A couple days ago I upgraded my HP 2133 laptop to FreeBSD 8, pkg_delete'd all the installed packages and rebuilt the latest. 

Since then, i've not been able to start an X server -- it hangs my system. Even a "Xorg -probeonly" will hang the system.

I've tried the config file that worked previously (available here), starting w/o a config file, generating a config with "Xorg -configure" and using that, changing the driver from "openchrome" to "vesa", and cursing it a lot.

In addition, i've tried disabling the loaded modules, setting "NoAccel" for the openchrome driver, and many other random modifications -- all have the same result of hanging the machine.

To make matters worse, the /var/log/Xorg.0.log file is always empty - presumably data doesn't get flushed to disk before the system hangs. By logging in remotely and running "Xorg -verbose 99 -config file" i can get some info before it hangs. The output from running with a freshly generated config file is here

So i could use some suggestions as to what to try next.


----------



## donxc (Dec 7, 2009)

Similar situation, though I started with fresh install.
Only thing worked was making custom kernel for my old laptop. Then it magically started working.

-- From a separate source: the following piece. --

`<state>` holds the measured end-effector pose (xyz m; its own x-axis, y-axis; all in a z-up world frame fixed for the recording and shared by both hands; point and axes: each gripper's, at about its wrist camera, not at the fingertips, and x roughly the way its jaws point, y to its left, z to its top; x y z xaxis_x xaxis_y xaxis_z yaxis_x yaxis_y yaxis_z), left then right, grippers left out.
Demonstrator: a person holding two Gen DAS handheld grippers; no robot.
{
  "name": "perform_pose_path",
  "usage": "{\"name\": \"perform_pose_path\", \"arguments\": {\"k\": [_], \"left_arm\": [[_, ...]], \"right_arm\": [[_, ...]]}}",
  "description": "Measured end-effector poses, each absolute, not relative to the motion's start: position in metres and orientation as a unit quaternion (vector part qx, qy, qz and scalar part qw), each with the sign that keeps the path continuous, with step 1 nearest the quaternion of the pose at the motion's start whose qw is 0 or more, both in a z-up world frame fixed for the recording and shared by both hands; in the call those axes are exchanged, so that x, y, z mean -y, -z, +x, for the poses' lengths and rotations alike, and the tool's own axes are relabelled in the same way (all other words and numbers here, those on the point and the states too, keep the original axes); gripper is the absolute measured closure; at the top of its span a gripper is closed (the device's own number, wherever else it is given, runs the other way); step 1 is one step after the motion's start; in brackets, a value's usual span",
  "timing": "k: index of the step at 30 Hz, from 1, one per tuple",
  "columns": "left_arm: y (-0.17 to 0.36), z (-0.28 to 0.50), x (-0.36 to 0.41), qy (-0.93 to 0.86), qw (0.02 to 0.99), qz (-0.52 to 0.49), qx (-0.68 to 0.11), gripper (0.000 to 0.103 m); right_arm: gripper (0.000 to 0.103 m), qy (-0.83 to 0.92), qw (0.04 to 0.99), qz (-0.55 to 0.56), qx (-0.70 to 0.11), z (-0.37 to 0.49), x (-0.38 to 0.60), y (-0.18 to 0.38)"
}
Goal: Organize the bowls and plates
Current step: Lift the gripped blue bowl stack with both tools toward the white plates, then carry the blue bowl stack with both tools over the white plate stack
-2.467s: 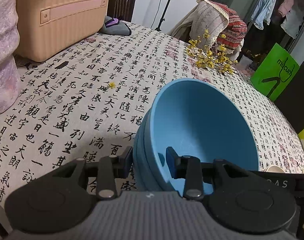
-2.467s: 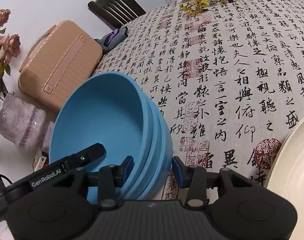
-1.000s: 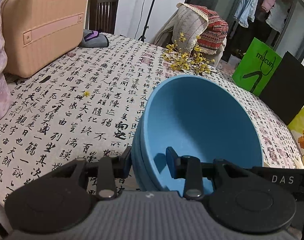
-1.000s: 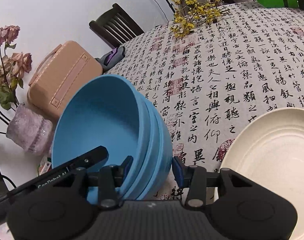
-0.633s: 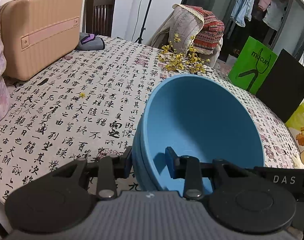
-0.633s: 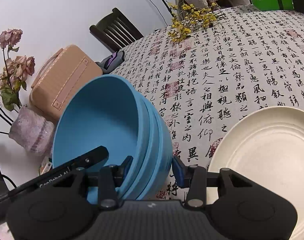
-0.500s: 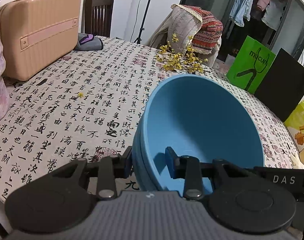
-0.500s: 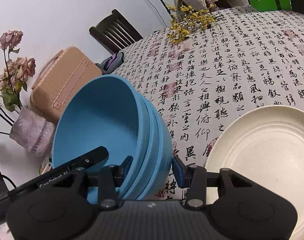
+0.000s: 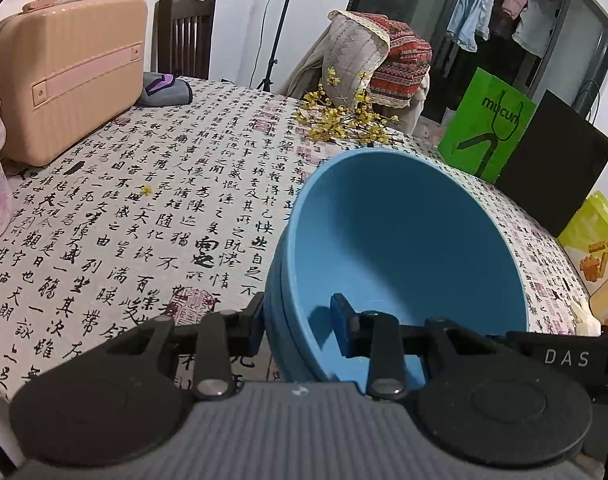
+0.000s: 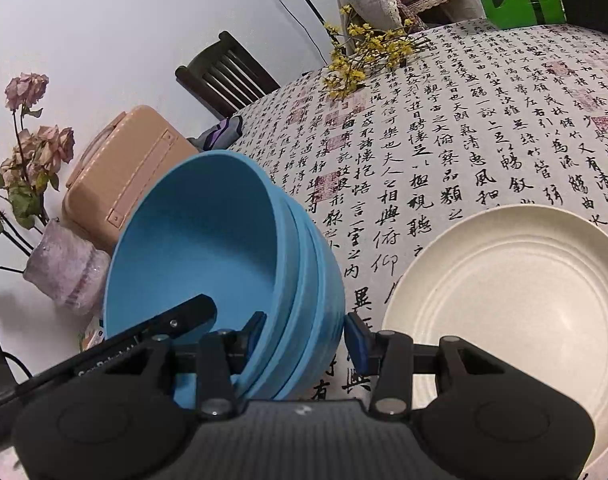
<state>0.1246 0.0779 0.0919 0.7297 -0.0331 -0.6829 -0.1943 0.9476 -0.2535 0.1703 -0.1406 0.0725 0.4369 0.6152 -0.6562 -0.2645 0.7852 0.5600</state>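
A stack of blue bowls [image 9: 400, 240] is held up off the table between both grippers. My left gripper [image 9: 300, 324] is shut on the stack's left rim, one finger inside and one outside. My right gripper [image 10: 304, 334] is shut on the opposite rim of the stack of blue bowls [image 10: 224, 256] in the same way. A cream plate [image 10: 516, 300] lies on the calligraphy tablecloth [image 10: 484, 128] just right of and below the bowls in the right wrist view.
A peach case [image 9: 64, 76] and a pink vase [image 10: 64, 268] with dried roses stand at the table's left. Yellow flower sprigs [image 9: 344, 124] lie at the far side. A green bag [image 9: 484, 120], black box [image 9: 552, 168] and yellow package [image 9: 596, 240] stand at right. Chairs ring the table.
Both grippers have carried the bowl stack higher and toward the cream plate, which now fills more of the right wrist view. The grip on the rims is unchanged.
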Motion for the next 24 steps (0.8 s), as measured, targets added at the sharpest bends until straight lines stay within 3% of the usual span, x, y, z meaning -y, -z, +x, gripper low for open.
{"name": "perform_pose_path", "arguments": {"k": [24], "left_arm": [[-0.094,0.121,-0.042,-0.018,0.919,-0.151,-0.364,0.069]], "right_arm": [[0.061,-0.247,0.835,0.204,-0.447,0.157,0.184,-0.074]]}}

Maybe a kernel rebuild will help.


----------



## elakin (Dec 8, 2009)

Building a custom kernel is basically the first thing I do after any install. The only reasons that should have any effect on Xorg is 1) a driver/option in GENERIC conflicted, or 2) an added driver/option enabled it to work. Would you mind posting your kernel config to compare what you added/deleted?


----------



## donxc (Dec 8, 2009)

soon as I get home


----------



## donxc (Dec 8, 2009)

Chronologically:
Clean install from CD.
pkg_add cvsup
get any changes and buildworld, buildkernel, (GENERIC), install kernel, etc.
pkg_add xorg
pkg_add fluxbox
Xorg -configure, try X -config /root/xorg.conf.new, system lockup-no log.
driver the probe liked was mach64
tried many things including non-applicable drivers which didn't lock system up but did give valuable information, pkg_delete all drivers but mach64-still lock system. Lock means have to hold power button down.
well, ok, live without X, strip kernel for this machine, buildkernel, installkernel, reboot, try X again with only mach64 driver--it worked except needs ati driver
pkg_add ati driver and the others I had removed-it worked!

I am wondering if it has something to do with not building kernel after getting xorg package. I did not find this in UPDATING or Errata nbut I could have missed it.

kernel config is attached.
hope it helps


----------



## SirDice (Dec 9, 2009)

donxc said:
			
		

> pkg_add cvsup


Not needed, since 6.4 csup is in the base. Use that.


----------



## elakin (Dec 12, 2009)

Well, i found the culprit:

    device apic

When omitted from the kernel config, Xorg hangs the system. When configured in the kernel (such as with GENERIC) Xorg works fine.

I don't believe this was necessary for my system previously, but apparently it is now.


----------